The Militant (logo)  

Vol. 81/No. 45      December 4, 2017

 

Festival goers show thirst for political literature

 
BY LINDA HARRIS
SOCHI, Russia — “Why are you interested in Cuba, Che and Fidel?” Andrés Mendoza asked Ani Rafaelian, a young worker from Sochi.

Mendoza was staffing the table of the Young Socialists from the U.K. at the 19th World Festival of Youth and Students here, and Rafaelian had just bought a copy of To Speak the Truth: Why Washington’s ‘Cold War’ Against Cuba Doesn’t End by the two Cuban revolutionary leaders.

“Politics in Russia is very dark and full of lies,” Rafaelian replied. “But Che Guevara and Fidel Castro were different. We need more people like that today.”

Participants at the festival here snatched up over 800 books by communist and other revolutionary leaders.

Yaroslav Markelov, a 24-year-old engineer from Nizhni Archiz in Karachayevo-Cherkesiya, Russia, talked to Ólof Andra Proppé, also from the U.K. “Wages are low there,” Markelov said, “Many people are unemployed, and those working are paid as little as 7,000 rubles [$210] per month.”

“The capitalist crisis is affecting workers around the world. The bosses seek to make us pay for their crisis,” Proppé responded. Markelov was intrigued by the title of Is Socialist Revolution in the US Possible? by Mary-Alice Waters, a leader of the Socialist Workers Party in the U.S. He got the book to learn more about the SWP.

The hallways of the festival venue were thronged by young people looking at tables organized by youth organizations throughout the world, including four staffed by members of the Young Socialists.

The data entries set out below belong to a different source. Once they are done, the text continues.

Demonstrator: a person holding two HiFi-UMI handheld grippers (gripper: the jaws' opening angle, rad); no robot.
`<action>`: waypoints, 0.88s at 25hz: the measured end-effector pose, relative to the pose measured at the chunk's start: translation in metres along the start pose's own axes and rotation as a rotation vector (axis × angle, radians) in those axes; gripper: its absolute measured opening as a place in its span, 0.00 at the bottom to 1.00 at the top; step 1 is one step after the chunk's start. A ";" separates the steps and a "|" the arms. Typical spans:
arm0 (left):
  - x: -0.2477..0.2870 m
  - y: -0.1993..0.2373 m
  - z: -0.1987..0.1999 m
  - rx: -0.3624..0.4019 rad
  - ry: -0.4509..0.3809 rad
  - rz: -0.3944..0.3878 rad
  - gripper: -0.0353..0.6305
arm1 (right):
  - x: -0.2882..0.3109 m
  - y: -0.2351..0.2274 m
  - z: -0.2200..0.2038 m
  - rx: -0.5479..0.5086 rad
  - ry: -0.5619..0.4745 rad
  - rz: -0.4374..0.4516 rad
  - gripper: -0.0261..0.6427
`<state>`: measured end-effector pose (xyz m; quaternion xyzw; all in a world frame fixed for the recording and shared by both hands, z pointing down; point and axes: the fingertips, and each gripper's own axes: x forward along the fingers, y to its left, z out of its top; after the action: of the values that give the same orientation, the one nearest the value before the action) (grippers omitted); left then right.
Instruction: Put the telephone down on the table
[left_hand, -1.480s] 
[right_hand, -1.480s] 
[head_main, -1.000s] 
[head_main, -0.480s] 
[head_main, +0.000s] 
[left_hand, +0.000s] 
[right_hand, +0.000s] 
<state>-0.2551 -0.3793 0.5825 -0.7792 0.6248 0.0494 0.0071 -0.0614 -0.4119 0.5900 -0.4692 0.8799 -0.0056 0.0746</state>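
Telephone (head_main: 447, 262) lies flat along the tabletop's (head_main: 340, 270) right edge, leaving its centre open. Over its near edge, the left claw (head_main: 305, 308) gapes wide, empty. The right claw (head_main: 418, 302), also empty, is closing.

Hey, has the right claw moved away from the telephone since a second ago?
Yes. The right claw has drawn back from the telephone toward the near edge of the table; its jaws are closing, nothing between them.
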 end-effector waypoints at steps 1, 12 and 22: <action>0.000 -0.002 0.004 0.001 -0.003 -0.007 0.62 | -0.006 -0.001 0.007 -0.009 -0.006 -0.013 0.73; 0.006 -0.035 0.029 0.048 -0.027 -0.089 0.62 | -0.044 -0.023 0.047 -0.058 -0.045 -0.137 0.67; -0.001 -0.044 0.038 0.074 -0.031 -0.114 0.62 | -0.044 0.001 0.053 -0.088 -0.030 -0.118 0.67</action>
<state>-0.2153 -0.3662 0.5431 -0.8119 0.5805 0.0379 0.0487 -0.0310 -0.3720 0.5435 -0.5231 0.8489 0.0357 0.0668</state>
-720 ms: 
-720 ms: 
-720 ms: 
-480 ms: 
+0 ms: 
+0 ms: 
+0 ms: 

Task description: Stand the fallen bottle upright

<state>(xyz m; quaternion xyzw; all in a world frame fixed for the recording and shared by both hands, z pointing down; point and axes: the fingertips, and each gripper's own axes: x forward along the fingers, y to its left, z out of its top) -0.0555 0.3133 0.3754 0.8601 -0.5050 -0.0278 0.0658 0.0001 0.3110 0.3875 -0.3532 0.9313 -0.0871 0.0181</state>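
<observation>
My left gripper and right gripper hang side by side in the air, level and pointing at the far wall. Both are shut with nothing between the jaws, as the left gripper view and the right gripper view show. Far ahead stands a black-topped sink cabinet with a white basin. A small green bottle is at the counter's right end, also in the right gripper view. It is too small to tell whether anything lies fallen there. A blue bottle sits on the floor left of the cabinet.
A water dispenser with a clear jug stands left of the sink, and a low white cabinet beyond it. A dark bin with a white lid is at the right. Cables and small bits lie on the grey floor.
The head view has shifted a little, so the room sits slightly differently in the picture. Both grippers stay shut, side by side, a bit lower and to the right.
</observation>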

The brisk sales reflected the interest in debating politics and a road forward. Half the books from Young Socialists tables were sold to youth from Russia. The top seller was Are They Rich Because They’re Smart? by SWP National Secretary Jack Barnes, with 78 copies purchased in different languages. This was followed by 73 copies of Is Socialist Revolution in the US Possible? and 60 of The Clintons’ Anti-Working-Class Record, also by Barnes. Eighteen participants got subscriptions to the Militant.

Some 70 titles on the fight for women’s liberation were sold, reflecting deep interest in this struggle among young women worldwide.

Artem Lepeshkin, who is active in the Committee for Friendship with Cuba in Russia, subscribed to the Militant and bought several books in Spanish. These included Is Socialist Revolution in the US Possible? and New International magazine with the article “U.S. Imperialism Has Lost the Cold War.”

“Cuba is an internationalist country,” he told Proppé. “It’s a small country, but it has the weight of a big country.”

Nearly 1,000 participants got copies of a 2016 interview with Alyson Kennedy, Socialist Workers Party candidate for U.S. president last year, published in the Russian language news outlet Gazeta.ru.

“The roots of today’s crisis lie in the capitalist system,” Kennedy said in the interview. She described conditions facing workers in the U.S., and the need for a revolution to “take political power from the rich, from those who control the government.”

On the last day of the festival, Anthony Yuzon, a graduate student from Manila, Philippines, stopped by the table of the Young Socialists from New Zealand. He was looking for Are They Rich Because They’re Smart? but it had sold out. He got a copy of The First and Second Declarations of Havana instead.

“The festival has been a big opportunity to meet people from around the world,” he told me. “These books give us an opportunity to discover politics that is not available in the Philippines. Cuba is inspirational to us as an example of working-class struggle.”

Many people wanted to discuss the legacy of the Bolshevik Revolution, and how the world’s first workers and peasants government was betrayed in the political counterrevolution headed by Joseph Stalin. Nine copies of Lenin’s Final Fight were sold, as well as four of Leon Trotsky’s History of the Russian Revolution — two in Russian — and two copies of Trotsky’s The Revolution Betrayed.

“I’m interested in Trotsky but it’s very hard to find anything by him in Russia,” said Maxim Sikach, an international law student from Khabarovsk Territory, as he bought History of the Russian Revolution. He also got Workers of the World and Oppressed Peoples, Unite! containing documents of the 1920 Second Congress of the Communist International.